Exercise brief.
Search the material for the string "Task", then report how many lines hold it, with no other text.

* * * *

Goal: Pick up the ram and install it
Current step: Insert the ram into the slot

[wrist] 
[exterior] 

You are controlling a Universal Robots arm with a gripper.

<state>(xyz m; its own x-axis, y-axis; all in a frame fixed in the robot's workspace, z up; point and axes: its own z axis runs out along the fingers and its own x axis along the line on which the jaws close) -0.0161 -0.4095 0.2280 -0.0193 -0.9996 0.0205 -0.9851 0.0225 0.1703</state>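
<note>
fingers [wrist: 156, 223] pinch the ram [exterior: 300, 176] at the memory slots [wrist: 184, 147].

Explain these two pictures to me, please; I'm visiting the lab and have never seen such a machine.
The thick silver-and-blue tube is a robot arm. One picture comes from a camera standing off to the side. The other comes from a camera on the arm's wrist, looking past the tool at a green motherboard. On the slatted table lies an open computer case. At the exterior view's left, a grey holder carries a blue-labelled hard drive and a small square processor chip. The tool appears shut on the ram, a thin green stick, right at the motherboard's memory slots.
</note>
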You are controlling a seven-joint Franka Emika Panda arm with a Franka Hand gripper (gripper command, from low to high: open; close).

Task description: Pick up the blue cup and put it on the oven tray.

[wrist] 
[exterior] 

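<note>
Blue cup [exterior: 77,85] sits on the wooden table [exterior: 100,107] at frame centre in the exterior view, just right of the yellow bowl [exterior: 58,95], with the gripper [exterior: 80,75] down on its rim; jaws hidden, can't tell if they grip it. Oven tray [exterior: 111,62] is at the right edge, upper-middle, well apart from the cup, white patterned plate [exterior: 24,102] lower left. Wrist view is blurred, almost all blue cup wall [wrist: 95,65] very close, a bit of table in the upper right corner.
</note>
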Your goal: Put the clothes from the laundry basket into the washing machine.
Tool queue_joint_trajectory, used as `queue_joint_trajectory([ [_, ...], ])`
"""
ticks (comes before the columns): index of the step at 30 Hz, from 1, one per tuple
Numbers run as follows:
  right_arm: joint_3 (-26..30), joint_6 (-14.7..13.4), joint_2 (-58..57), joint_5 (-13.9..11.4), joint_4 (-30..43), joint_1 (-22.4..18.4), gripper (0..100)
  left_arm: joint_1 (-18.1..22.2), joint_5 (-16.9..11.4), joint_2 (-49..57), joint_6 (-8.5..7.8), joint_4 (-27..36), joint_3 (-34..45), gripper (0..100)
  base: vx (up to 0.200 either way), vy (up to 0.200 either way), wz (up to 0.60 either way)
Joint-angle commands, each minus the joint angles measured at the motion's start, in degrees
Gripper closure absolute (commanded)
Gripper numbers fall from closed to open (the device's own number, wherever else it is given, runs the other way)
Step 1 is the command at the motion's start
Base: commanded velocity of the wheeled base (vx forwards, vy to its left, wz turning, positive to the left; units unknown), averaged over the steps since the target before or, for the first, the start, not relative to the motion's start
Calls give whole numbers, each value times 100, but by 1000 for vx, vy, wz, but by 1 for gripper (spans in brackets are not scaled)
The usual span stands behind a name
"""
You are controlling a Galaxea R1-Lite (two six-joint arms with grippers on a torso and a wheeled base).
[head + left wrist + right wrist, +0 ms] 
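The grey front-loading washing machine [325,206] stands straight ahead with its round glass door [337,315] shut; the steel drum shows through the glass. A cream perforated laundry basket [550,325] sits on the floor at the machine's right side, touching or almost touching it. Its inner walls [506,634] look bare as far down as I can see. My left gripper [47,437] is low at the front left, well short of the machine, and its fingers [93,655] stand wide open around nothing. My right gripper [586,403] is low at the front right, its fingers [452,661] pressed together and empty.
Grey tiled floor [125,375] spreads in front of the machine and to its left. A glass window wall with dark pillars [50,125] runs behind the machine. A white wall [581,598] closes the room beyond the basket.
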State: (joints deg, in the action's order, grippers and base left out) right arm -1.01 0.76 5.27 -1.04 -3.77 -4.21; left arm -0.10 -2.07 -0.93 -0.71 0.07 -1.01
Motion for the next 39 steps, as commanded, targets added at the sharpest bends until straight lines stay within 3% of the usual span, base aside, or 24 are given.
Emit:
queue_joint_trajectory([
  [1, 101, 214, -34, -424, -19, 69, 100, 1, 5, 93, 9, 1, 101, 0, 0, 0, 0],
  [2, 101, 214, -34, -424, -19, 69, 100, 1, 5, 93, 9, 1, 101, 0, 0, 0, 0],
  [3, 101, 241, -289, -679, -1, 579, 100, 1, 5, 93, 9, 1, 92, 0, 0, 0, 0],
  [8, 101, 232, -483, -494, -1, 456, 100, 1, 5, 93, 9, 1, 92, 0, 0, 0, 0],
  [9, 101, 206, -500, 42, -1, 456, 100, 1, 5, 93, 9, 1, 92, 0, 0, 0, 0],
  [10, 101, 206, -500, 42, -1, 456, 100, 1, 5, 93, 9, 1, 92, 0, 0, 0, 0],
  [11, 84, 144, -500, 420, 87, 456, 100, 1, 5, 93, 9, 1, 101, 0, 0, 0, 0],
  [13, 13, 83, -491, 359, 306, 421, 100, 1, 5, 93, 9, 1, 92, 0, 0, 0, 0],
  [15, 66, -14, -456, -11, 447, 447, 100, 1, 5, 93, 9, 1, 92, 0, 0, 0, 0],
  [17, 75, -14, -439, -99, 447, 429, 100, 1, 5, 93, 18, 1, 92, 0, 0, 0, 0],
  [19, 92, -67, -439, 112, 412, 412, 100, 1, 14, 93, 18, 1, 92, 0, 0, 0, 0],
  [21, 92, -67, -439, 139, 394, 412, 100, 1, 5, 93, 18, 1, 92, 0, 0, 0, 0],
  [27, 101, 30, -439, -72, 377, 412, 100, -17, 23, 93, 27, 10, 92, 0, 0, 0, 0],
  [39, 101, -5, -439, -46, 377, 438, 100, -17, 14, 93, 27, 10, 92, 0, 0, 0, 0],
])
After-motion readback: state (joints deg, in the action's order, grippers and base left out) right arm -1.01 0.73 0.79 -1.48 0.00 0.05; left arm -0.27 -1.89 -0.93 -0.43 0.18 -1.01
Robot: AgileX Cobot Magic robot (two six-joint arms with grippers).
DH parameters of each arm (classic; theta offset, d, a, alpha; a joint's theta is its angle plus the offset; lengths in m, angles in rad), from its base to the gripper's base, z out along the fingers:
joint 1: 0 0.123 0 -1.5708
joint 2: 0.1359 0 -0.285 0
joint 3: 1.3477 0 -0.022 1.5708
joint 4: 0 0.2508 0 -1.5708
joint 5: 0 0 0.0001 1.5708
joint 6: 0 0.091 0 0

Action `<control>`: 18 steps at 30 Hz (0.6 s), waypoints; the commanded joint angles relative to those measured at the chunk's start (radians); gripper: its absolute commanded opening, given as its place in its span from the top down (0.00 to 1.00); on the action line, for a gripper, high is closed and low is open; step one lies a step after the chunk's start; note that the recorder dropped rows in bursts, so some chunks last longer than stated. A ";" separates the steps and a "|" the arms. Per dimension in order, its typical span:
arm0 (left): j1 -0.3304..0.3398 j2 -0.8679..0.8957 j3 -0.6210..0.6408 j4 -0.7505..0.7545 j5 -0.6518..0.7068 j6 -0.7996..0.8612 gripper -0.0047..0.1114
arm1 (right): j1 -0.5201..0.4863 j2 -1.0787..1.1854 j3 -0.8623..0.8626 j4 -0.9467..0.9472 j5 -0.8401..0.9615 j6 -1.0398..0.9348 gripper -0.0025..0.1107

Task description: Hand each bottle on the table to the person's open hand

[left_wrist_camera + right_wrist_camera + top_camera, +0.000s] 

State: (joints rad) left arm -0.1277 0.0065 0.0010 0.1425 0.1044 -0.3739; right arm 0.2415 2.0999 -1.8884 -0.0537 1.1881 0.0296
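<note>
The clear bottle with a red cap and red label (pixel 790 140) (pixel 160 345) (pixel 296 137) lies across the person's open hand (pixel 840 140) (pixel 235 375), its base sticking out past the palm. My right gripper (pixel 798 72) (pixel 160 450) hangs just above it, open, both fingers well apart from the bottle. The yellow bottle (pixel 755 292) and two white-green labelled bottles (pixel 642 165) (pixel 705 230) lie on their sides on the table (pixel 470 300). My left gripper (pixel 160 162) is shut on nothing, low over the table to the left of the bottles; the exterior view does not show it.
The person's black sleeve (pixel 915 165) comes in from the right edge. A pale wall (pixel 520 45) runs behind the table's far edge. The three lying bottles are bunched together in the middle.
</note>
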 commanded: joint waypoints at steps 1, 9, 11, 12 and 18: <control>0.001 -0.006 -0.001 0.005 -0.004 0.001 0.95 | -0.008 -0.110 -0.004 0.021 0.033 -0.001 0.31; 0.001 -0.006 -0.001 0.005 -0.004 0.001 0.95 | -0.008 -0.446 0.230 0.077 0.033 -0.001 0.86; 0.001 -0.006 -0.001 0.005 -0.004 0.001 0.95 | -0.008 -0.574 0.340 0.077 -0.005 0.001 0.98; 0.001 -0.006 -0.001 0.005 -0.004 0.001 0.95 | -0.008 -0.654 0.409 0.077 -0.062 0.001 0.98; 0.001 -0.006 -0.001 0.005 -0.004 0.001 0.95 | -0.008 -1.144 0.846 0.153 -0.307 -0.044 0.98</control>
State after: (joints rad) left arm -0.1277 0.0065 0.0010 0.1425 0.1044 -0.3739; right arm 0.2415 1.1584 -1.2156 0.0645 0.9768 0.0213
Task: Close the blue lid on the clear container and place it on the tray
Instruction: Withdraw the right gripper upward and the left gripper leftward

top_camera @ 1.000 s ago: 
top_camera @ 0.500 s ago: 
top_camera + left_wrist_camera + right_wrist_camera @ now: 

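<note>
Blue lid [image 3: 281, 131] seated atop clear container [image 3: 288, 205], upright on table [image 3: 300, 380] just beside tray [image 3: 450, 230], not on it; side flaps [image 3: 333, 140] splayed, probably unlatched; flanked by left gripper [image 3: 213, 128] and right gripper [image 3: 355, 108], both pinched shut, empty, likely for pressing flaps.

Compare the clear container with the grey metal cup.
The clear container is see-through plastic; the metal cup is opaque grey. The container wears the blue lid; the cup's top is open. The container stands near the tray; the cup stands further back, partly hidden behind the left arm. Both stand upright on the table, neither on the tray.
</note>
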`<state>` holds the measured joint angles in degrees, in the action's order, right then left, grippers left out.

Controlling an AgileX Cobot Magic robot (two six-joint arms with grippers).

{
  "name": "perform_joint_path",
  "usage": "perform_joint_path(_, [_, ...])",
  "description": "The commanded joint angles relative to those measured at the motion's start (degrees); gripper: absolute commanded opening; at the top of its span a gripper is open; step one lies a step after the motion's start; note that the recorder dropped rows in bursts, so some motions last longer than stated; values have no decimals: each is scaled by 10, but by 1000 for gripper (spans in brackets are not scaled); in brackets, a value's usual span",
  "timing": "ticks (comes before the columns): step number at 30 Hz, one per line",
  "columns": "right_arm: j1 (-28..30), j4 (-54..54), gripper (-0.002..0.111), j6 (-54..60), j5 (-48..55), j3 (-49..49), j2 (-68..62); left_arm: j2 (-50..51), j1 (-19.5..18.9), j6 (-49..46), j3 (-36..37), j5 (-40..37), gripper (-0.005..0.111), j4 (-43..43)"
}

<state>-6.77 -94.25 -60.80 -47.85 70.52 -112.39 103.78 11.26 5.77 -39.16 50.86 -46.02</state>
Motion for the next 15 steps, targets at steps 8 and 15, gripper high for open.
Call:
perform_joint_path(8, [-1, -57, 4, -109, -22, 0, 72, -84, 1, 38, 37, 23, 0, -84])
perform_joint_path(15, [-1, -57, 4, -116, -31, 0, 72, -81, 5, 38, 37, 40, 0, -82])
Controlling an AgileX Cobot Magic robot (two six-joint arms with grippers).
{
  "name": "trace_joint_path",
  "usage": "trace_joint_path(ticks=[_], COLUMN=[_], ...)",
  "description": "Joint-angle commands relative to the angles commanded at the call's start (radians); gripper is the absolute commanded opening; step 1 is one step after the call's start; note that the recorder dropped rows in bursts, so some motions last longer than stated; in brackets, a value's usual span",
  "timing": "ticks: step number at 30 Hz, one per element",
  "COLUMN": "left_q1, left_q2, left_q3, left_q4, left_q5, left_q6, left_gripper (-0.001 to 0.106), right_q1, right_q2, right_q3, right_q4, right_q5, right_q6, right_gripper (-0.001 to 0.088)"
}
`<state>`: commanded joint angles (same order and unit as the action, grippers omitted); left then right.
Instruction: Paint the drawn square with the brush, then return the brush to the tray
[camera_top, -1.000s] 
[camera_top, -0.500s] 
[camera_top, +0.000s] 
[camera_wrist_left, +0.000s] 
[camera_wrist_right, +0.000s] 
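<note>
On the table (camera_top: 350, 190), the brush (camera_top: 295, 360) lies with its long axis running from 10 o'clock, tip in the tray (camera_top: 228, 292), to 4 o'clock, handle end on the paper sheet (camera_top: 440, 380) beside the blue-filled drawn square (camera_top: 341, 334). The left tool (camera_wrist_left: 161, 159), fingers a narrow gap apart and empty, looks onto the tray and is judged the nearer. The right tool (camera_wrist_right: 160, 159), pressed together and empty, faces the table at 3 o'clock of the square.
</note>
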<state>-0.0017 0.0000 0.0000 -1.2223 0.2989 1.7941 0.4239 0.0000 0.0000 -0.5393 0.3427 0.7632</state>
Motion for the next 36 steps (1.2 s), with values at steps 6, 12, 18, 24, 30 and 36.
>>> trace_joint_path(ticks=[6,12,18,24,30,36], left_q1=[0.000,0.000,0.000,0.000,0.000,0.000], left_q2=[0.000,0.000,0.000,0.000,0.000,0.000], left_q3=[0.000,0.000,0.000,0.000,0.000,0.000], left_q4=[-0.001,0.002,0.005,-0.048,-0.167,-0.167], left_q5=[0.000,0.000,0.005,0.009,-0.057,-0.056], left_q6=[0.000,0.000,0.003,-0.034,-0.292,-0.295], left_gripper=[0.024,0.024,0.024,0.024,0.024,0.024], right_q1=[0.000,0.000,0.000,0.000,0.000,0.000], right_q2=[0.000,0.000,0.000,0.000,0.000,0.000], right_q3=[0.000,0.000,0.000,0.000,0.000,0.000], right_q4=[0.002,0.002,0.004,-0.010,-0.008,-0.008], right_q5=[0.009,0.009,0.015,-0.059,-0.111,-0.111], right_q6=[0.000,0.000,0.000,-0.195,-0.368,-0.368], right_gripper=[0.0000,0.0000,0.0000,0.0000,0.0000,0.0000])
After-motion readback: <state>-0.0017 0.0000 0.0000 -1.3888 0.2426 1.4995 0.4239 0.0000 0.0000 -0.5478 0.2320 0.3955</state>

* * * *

Solved exercise.
3